Zelma Kathryn Elisabeth Hedrick was born on February 9, 1922 in Winston-Salem, North Carolina, United States. She was the third of three siblings, and she was immediately aware that she had a good voice, so she began to cultivate her vocal cords with the intention of dedicating herself to opera. At the age of 15, the entire family moved to California, and Kathryn’s voice garnered enough attention that she was signed to Red Seal, RCA Victor Records’ classical music label. But things took a turn for the worse when Metro executives heard the girl on the radio, and saw that she was a pretty, petite brunette, who would do well on screen, and perhaps match the then-hot TV star.
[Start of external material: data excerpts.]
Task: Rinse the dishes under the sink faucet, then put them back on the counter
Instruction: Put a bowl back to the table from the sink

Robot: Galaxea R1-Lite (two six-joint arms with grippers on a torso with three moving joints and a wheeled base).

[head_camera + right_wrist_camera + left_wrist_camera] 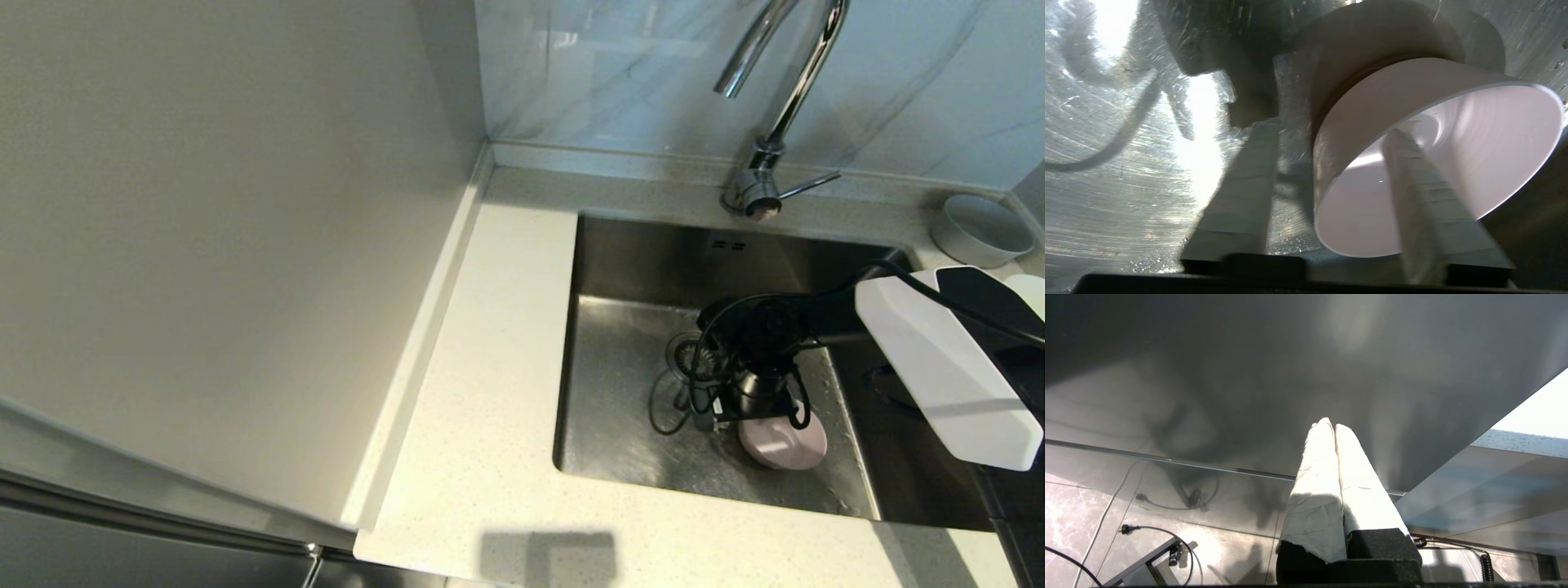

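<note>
The pale pink bowl (784,445) lies tilted on the floor of the steel sink (637,261), near its front. My right gripper (755,416) reaches down to it and is open. In the right wrist view the gripper (1331,130) straddles the pink bowl's (1453,155) wall, one finger inside, one outside, with gaps on both sides. The light grey bowl (980,229) stands on the counter (490,408) at the back right. A sliver of the white bowl (1030,292) shows behind my right arm. The chrome faucet (784,106) shows no water. My left gripper (1329,425) is shut, parked low beside the counter.
The drain strainer (684,353) sits left of my right gripper, with black cables hanging over it. The faucet's lever (810,185) points right. A tall pale cabinet panel (229,245) walls off the counter's left side. The marbled wall panel (620,73) rises behind.
</note>
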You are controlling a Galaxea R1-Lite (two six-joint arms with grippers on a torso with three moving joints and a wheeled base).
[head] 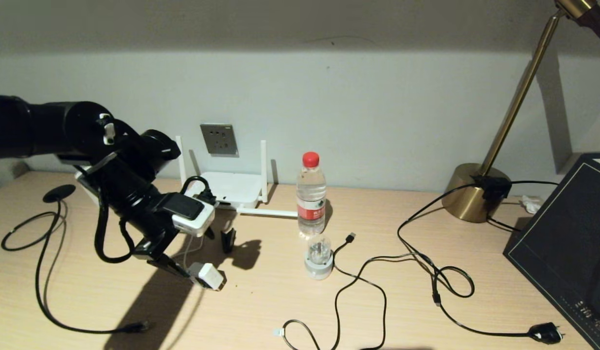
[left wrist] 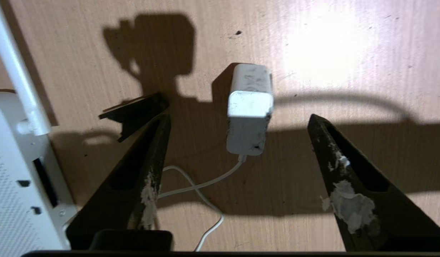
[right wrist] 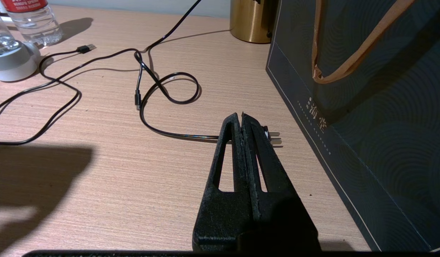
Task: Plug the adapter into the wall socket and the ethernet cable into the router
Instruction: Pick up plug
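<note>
The white adapter [head: 208, 276] [left wrist: 249, 110] lies on the desk, its thin white cord trailing back under my left gripper [head: 206, 261] [left wrist: 238, 117]. That gripper is open and points down at the adapter, which lies just past the fingertips and touches neither finger. The router [head: 232, 189] [left wrist: 13, 171] stands behind it against the wall, below the grey wall socket [head: 219, 139]. The black ethernet cable [head: 40, 291] loops over the desk's left side, from a round disc to a connector near the front edge. My right gripper [right wrist: 241, 116] is shut and empty, low over the desk's right side.
A water bottle [head: 311, 194] and a small white stand with a clear dome [head: 319, 257] sit right of the router. A thin black USB cable [head: 358, 277], the lamp's cord and plug [head: 545, 333], the brass lamp base [head: 475, 194] and a dark bag [head: 567, 243] fill the right.
</note>
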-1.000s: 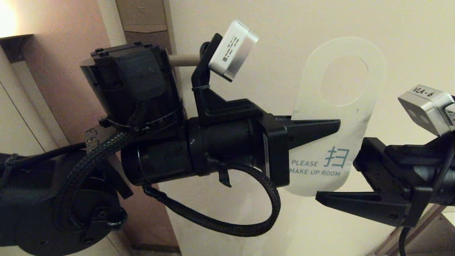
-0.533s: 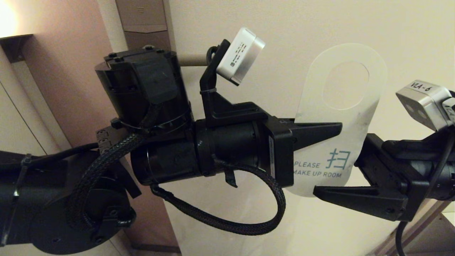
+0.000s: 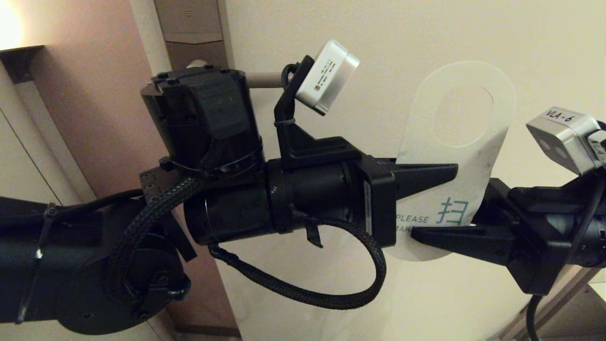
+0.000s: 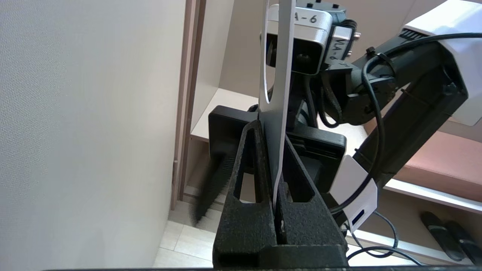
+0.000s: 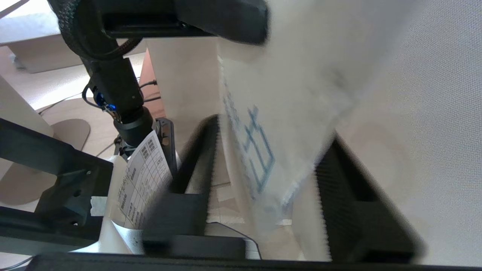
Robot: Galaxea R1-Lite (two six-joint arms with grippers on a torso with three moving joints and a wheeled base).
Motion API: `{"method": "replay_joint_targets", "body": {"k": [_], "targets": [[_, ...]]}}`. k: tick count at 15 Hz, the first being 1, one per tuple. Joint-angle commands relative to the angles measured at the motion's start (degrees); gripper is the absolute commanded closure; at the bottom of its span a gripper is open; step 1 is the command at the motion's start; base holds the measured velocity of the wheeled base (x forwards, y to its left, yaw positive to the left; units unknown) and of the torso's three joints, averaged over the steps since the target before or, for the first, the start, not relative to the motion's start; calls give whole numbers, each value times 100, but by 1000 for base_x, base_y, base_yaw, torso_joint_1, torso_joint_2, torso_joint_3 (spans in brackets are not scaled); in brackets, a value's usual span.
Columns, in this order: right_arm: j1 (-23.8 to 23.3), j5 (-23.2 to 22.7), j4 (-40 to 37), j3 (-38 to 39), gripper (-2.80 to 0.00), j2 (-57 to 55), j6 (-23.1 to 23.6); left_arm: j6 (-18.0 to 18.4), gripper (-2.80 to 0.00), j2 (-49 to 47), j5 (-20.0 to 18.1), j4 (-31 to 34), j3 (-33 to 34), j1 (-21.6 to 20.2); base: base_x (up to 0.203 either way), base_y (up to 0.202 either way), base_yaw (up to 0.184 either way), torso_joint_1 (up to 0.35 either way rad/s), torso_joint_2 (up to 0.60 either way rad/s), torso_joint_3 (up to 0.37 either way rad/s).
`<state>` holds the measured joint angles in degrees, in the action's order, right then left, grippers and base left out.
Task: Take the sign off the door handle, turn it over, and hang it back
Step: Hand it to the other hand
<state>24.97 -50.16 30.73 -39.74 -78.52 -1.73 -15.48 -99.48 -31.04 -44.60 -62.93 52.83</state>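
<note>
The sign (image 3: 492, 156) shows its white "PLEASE MAKE UP ROOM" side, upright in the air in front of the cream door, oval hole on top. My left gripper (image 3: 442, 173) is shut on the sign's left edge; in the left wrist view (image 4: 272, 131) the card (image 4: 280, 56) stands edge-on between the closed fingers. My right gripper (image 3: 426, 232) is open at the sign's lower end; in the right wrist view (image 5: 274, 130) the sign (image 5: 286, 94) lies between its spread fingers. The door handle (image 3: 265, 79) is mostly hidden behind my left arm.
The cream door (image 3: 378, 38) lies just behind the sign. The lock plate (image 3: 189, 26) and a brown door frame stand at the left. My two arms sit close together. A shelf (image 4: 421, 188) with dark slippers (image 4: 448, 235) is beyond the right arm.
My right gripper has risen and moved in, so its fingers now straddle the sign's lower end and cover part of the text. My left arm has shifted slightly right with the sign.
</note>
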Motion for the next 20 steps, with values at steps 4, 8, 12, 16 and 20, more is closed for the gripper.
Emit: {"method": "replay_joint_targets", "body": {"k": [4, 8, 12, 16, 20], "targets": [[-1, -28, 21, 1, 0, 30, 6, -11, 0, -280, -16, -32, -347, 47, 0, 0, 0, 0, 0, 0], [-1, -28, 21, 28, 0, 47, 6, -7, 0, -335, -16, -40, -377, 122, 0, 0, 0, 0, 0, 0], [-1, -28, 21, 37, 0, 47, 6, 19, -280, -335, -12, -49, -369, 139, 0, 0, 0, 0, 0, 0], [-1, -28, 21, 98, 0, 74, 6, -34, -280, -310, -8, -49, -352, 148, 0, 0, 0, 0, 0, 0], [-9, -20, 29, 168, 0, 88, 15, -34, -280, -247, 1, -49, -316, 148, 0, 0, 0, 0, 0, 0]]}}
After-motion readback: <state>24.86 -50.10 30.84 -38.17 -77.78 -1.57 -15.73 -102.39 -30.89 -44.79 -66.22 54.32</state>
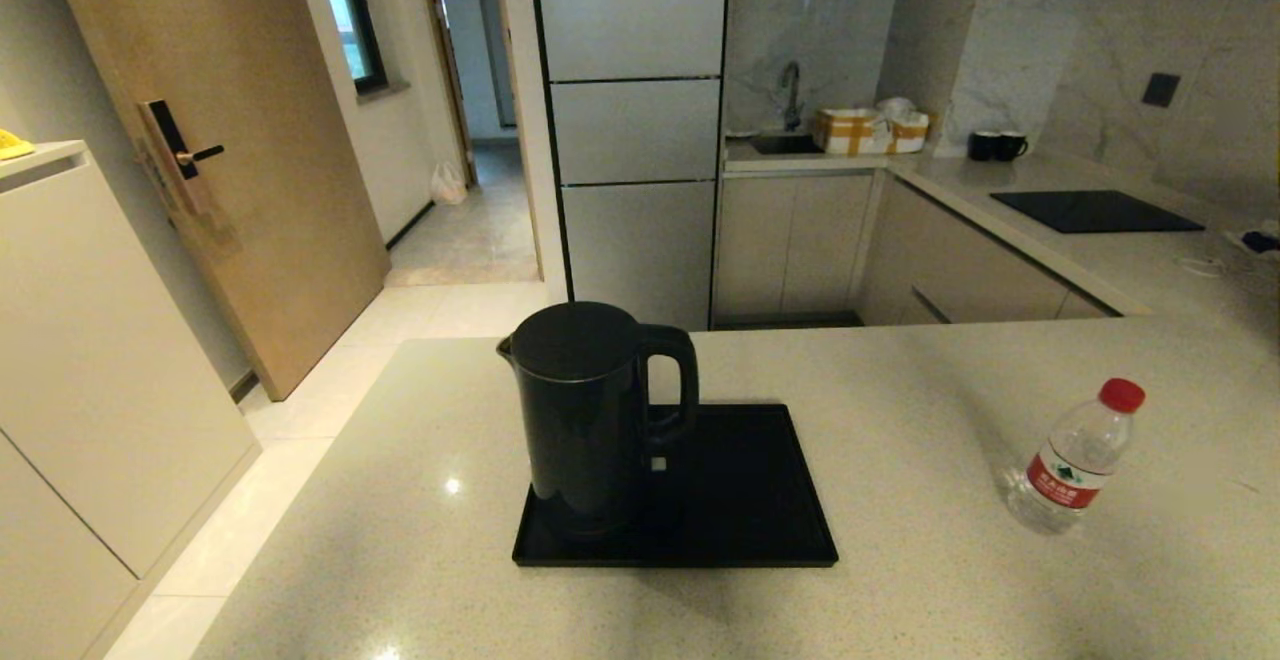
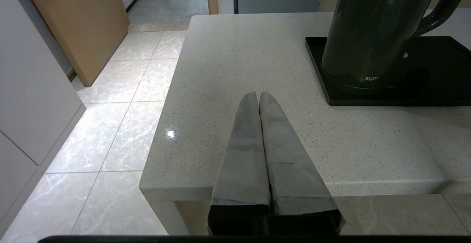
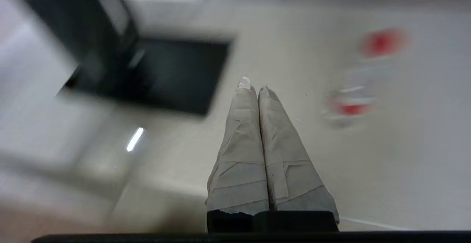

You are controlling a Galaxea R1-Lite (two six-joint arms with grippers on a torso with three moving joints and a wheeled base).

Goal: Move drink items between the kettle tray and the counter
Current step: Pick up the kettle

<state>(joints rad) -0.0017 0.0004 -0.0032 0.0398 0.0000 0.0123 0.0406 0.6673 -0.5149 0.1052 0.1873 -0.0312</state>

Universal Deanna Durbin; they immediately convinced her to give up her operatic career and devote her best efforts to film. Then came the contract that lasted 13 years –more than her two marriages, with John Shelton (1941-46), the other with Johnny Johnston (1947-51), who gave her a daughter–, the acting lessons, and the publicists they bet on the stage name of Kathryn Grayson, with the mother’s last name.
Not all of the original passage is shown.